Zoals in antwoord op vraag 3 is aangegeven, is het gemeenten niet toegestaan om regels te stellen over de inhoud van ideële reclame, maar is het voor gemeenten wél mogelijk om regels te stellen over de verspreiding van reclame.
De NVVE heeft aangegeven de mogelijke impact van de reclame-uitingen te hebben meegenomen en met een simplistische illustratie van een zichtbaar ouder persoon in combinatie met de gebruikte tekst te hebben voorzien geen jongeren aan te spreken. In hoeverre mensen zich daadwerkelijk door reclame-uitingen aangesproken voelen is heel persoonlijk. Zoals ik in antwoord op vraag 3 heb aangegeven, kan eenieder een klacht indienen bij de Reclame Code Commissie (de Commissie) over reclame die vermeend in strijd is met de NRC.
Ja, er is vanuit het Ministerie van VWS regulier contact met zowel Stichting 113 Zelfmoordpreventie als ook de NVVE waarbij waar relevant ook de manier waarop in de publieke ruimte over het levenseinde gepraat wordt aan de orde komt.

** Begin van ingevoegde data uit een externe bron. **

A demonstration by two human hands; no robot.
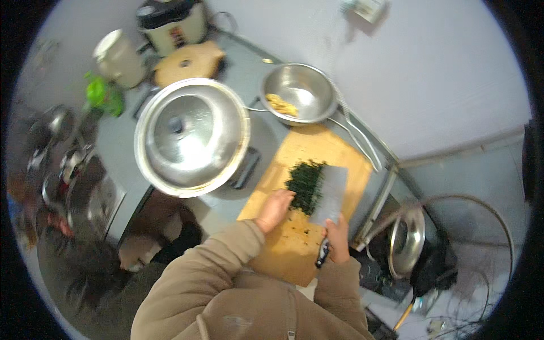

Het effect van specifiek deze reclame op kwetsbare mensen die met mentale problemen kampen is mij niet bekend. Navraag bij 113 Zelfmoordpreventie leert dat de campagne «1K Z1E J3» goed wordt gezien en dat er positieve feedback op komt. Uit de praktijk weten we dat praten over de dood vaak helpt en de doodswens kan laten afnemen of zelfs geheel laten verdwijnen.
Zoals ik in mijn beantwoording van vraag 4 heb aangegeven is het heel persoonlijk in hoeverre mensen zich daadwerkelijk door reclame-uitingen aangesproken voelen. Beleidsmatig richt ik mij op het uitdragen en benadrukken van zorgvuldigheid bij het berichten over onderwerpen als het levenseinde, suïcide en mentale gezondheid in de publieke ruimte.
Naast het belang van zorgvuldige uitingen over levenseinde, suïcidale gedachten en mentale gezondheid in de publieke ruimte te benadrukken en bij relevante partijen onder de aandacht te brengen wordt daar in publiekscampagnes van het Ministerie van VWS ook veel aandacht aan besteed.
Zo is er goed nagedacht over de toon en inhoud van de «Hey, het is oké» campagne, die de afgelopen jaren heeft gelopen om het praten over mentale gezondheid en beginnende klachten onder jongeren (16–25 jaar) te normaliseren. De effecten van de campagne zijn gemeten om uitingen in de toekomst nog beter aan te laten sluiten bij wat jongeren nodig hebben om te werken aan hun mentale gezondheid.
De vragen van het lid Bikker (CU) over reclames van de Nederlandse Vereniging voor een Vrijwillig Levenseinde (NVVE) (2025Z06854, ingezonden d.d. 9 april 2025) kunnen tot mijn spijt niet binnen de gebruikelijke termijn worden beantwoord. De reden van het uitstel is dat afstemming ten behoeve van de beantwoording meer tijd vergt. Ik zal u zo spoedig mogelijk de antwoorden op de Kamervragen doen toekomen.